Students interested in working on these projects are invited to contact Professor Taylor.
Professor Laura Stephenson – Democracy Project Heads SSHRC Recipients
Professor Stephenson heads a new Western-led partnership that aims to take the pulse of Canadian democracy and improve the health of electoral participation, newly awarded $2.5 million from the Social Sciences and Humanities Research Council (SSHRC). Beset by political misinformation, disinformation, populism and polarization, democracy faces some of its biggest challenges in a generation. Now, a new Western-led partnership aims to take the pulse of Canadian democracy and improve the health of electoral participation.
The Consortium on Electoral Democracy/Consortium de la démocratie électorale (C-dem) is a nationwide research network addressing issues central to a robust nation – political engagement, representation, public opinion, electoral behaviour and systems, electioneering and factors that shape and make policy.
The grant is the largest among the 97 Western projects and research areas which will collectively receive $8.4 million in SSHRC grants as part of a $285-million funding announcement made Wednesday by Federal Science Minister Kirsty Duncan.
Professor Zachary Taylor – Featured on Electric Cities Podcast
Professor Taylor joined host Jeremy Warson to discuss Toronto governance and politics on the Urban Land Institute’s Electric Cities podcast. Drawing on his new book, Shaping the Metropolis, Professor Taylor explored the potential for greater municipal autonomy, arguing that Canadian advocates of big-city charters should be careful what they wish for and be clearer about what problem they are trying to solve. Founded in 1936, the Urban Land Institute is a global non-profit association of land-use professionals.

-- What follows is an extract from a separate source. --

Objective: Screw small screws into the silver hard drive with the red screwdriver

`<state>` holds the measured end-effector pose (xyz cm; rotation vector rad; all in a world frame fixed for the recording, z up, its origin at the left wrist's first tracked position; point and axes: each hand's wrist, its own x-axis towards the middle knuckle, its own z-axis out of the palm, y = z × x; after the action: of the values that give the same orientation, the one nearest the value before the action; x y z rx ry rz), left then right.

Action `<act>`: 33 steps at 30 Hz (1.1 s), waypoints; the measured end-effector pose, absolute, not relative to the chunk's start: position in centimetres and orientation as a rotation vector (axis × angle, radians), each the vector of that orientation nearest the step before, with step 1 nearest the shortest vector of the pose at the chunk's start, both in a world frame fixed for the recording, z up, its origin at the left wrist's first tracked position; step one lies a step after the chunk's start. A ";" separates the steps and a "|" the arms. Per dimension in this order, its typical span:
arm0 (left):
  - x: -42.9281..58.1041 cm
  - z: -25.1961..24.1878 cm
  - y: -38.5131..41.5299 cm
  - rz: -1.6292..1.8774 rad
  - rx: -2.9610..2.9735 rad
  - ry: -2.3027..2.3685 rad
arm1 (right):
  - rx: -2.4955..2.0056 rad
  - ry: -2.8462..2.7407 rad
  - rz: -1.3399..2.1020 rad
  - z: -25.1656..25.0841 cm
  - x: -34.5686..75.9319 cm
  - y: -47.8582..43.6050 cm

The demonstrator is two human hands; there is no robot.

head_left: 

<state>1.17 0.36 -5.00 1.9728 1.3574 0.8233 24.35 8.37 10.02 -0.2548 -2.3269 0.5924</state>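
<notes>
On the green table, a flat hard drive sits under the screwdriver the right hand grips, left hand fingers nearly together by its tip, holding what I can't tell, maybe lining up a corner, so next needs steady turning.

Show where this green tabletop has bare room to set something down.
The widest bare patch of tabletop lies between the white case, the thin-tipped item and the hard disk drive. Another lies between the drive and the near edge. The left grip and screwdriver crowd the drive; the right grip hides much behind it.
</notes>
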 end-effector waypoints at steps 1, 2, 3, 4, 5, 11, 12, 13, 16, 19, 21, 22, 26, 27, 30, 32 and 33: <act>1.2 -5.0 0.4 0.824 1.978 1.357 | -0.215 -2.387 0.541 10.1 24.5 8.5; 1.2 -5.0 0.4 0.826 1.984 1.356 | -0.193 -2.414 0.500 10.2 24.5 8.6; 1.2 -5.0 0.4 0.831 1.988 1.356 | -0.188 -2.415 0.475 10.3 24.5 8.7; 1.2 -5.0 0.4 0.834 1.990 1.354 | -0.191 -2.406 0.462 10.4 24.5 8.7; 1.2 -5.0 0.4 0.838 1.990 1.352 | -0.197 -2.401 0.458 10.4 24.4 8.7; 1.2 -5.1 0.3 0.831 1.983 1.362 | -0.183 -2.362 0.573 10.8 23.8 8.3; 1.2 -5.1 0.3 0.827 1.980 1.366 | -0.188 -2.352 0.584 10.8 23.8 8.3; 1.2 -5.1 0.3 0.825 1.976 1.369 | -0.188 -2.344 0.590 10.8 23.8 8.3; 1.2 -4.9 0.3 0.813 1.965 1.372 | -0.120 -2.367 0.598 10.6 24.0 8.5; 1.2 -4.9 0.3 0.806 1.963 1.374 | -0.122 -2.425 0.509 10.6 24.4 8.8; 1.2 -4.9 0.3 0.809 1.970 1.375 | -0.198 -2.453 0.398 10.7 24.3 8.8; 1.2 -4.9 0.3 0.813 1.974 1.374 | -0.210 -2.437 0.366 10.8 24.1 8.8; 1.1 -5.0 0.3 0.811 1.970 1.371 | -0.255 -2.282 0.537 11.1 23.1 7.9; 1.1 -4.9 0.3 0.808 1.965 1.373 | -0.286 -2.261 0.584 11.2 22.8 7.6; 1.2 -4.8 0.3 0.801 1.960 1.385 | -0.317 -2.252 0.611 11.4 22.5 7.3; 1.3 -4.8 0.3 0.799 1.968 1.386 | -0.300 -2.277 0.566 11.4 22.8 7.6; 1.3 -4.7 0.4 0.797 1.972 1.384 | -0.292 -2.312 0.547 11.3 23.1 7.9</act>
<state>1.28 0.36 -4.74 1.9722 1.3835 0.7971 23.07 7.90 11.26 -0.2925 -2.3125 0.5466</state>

Political Science Welcomes New Faculty Member Elizabeth Finneron-Burns
Elizabeth Finneron-Burns is joining the Department of Political Science as an Assistant Professor.
Finneron-Burns has a PhD from Oxford University, and researches obligations to future generations, and how we make decisions related to these concerns.

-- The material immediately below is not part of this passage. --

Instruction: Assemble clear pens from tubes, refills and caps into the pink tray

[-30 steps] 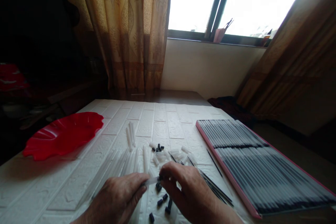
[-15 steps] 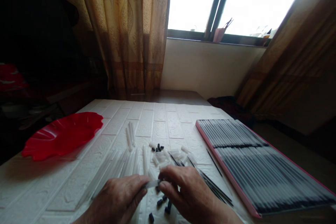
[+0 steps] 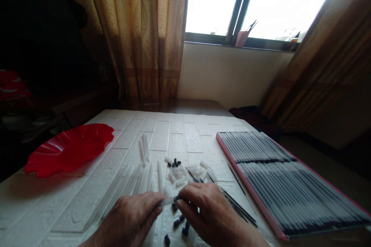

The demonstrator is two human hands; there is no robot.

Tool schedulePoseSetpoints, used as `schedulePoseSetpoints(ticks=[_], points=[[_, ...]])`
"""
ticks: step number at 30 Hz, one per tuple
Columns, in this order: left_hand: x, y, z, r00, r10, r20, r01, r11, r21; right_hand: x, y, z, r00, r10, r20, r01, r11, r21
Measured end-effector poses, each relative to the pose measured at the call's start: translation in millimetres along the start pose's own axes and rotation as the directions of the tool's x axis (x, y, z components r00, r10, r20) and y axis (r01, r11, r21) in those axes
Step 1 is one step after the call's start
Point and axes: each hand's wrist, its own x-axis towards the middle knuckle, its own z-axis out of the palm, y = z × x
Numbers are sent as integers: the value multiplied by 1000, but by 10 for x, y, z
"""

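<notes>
My left hand [image 3: 130, 218] pinches a clear plastic pen tube [image 3: 168, 201] near the table's front edge. My right hand [image 3: 207, 212] meets it from the right, its fingertips pinched at the tube's end on a small dark piece that I cannot make out clearly. Small black caps [image 3: 177, 222] lie on the table just below both hands. More black caps [image 3: 174, 162] and short clear caps [image 3: 179, 175] are scattered beyond the hands. Long clear tubes [image 3: 136, 181] lie in a loose row to the left, and thin dark refills [image 3: 232, 202] lie to the right.
A red wavy-edged dish [image 3: 68, 148] sits at the table's left. A pink-rimmed tray [image 3: 249, 193] packed with rows of pens lies at the right. The table has a white brick-pattern cover [image 3: 176, 127]. Curtains and a window stand behind.
Both hands have stayed in nearly the same place; the right hand's fingers have shifted slightly at the tube's end. Nothing else has moved.
</notes>
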Motion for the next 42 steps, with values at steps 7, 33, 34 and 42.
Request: schedulePoseSetpoints(ticks=[7,33,34,42], points=[[-1,-3,-3,1000,17,4,-17,1000,13,6,-59,-53,999,32,29,-32,999,9],[-1,-138,-57,898,-377,-227,298,901,-315,20,179,-231,959,241,-152,-198,947,252],[29,-137,-80,862,-468,-196,342,821,-457,22,190,-250,953,255,-162,-202,937,285],[133,-142,-164,682,-731,41,388,312,-867,13,118,-210,990,143,20,-141,934,329]])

“It's obvious that many of the policy decisions we make will affect the quality of life future people will enjoy. Take climate change for example. If we fail to mitigate, the people who will live in the future will suffer tremendously,” said Finneron-Burns. “On the other hand, if we take the appropriate steps to stop/slow warming, people in future will probably live very good lives.”
Finneron-Burns takes these considerations a step further, and looks at how our responses to concerns may impact how many people, and who, may even exist in the future.

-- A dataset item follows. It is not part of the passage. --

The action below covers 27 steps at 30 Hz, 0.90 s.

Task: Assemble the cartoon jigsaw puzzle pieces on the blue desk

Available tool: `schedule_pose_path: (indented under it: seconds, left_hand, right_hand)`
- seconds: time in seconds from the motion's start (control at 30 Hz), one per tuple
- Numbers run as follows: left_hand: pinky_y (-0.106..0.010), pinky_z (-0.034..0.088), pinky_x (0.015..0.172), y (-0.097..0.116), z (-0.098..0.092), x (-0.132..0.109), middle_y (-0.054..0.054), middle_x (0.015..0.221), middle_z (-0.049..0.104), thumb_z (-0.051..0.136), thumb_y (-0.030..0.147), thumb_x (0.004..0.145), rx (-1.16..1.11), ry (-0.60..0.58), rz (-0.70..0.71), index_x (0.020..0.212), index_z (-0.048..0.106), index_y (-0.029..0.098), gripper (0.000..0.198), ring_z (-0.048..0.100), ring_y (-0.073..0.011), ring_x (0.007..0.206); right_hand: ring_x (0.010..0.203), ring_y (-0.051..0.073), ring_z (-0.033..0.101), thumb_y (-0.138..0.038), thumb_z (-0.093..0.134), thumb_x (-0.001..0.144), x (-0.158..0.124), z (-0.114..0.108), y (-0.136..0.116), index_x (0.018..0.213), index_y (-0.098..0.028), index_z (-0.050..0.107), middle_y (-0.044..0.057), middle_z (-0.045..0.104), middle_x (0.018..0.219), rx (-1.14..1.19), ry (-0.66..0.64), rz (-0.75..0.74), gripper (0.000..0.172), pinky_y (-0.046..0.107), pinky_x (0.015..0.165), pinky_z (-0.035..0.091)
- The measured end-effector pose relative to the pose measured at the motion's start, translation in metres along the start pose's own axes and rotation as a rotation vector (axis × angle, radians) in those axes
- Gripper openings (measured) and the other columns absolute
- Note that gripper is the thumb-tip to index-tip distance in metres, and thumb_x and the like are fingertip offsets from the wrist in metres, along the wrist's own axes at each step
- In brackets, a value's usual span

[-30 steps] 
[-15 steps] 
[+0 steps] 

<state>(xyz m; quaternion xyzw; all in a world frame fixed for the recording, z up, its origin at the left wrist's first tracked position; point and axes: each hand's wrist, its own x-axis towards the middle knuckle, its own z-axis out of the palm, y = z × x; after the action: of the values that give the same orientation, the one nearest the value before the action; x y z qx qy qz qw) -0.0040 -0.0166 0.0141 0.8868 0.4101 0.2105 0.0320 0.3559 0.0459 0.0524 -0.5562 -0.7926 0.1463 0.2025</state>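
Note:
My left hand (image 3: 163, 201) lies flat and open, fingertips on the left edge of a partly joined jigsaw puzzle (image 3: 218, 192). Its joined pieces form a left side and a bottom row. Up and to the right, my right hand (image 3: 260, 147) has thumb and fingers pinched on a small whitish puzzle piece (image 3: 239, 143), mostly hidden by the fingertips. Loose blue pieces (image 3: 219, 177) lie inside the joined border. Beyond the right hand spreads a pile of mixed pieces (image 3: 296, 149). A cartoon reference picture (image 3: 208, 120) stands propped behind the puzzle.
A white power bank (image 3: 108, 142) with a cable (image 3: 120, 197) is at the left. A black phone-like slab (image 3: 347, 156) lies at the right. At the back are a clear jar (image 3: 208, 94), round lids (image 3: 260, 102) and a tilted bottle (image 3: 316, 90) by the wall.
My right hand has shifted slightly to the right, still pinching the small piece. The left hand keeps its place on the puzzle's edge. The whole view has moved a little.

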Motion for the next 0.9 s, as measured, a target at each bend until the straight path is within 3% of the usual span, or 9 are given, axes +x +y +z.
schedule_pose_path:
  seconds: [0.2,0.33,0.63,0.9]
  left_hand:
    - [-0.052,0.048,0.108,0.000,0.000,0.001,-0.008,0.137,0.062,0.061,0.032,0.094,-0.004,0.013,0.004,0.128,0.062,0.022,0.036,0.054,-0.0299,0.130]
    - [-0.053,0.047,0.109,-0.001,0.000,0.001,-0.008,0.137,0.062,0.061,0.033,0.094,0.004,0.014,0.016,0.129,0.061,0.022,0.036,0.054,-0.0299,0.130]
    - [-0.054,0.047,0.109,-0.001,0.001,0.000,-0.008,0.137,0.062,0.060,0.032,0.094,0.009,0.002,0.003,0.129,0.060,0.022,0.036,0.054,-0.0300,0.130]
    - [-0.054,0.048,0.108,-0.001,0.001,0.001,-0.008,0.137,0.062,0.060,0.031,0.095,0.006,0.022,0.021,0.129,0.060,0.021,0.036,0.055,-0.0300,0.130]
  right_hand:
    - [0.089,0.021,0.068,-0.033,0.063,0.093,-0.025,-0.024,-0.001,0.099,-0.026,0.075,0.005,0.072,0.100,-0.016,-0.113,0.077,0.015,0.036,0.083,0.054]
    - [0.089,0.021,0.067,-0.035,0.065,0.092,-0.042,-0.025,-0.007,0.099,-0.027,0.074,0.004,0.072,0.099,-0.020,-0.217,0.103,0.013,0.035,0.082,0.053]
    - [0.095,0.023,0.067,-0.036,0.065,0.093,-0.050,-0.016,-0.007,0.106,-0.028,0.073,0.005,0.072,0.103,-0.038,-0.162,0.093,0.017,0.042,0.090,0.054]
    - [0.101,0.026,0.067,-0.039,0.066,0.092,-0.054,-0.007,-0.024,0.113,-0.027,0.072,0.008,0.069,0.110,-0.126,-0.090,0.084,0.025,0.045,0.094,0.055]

“Taking climate change as an example again, the lifestyle changes we make in order to mitigate (e.g. driving less, traveling less, being vegetarian) will likely affect who we meet as potential partners, when we choose to have children, and how many children we choose to have,” said Finneron-Burns. “Some people who would have existed if we didn't mitigate climate change will never exist if we do mitigate. My research looks at how the fact that our decisions affect not only how good a life future people have but also their very existence and numbers changes what our duties to them are.”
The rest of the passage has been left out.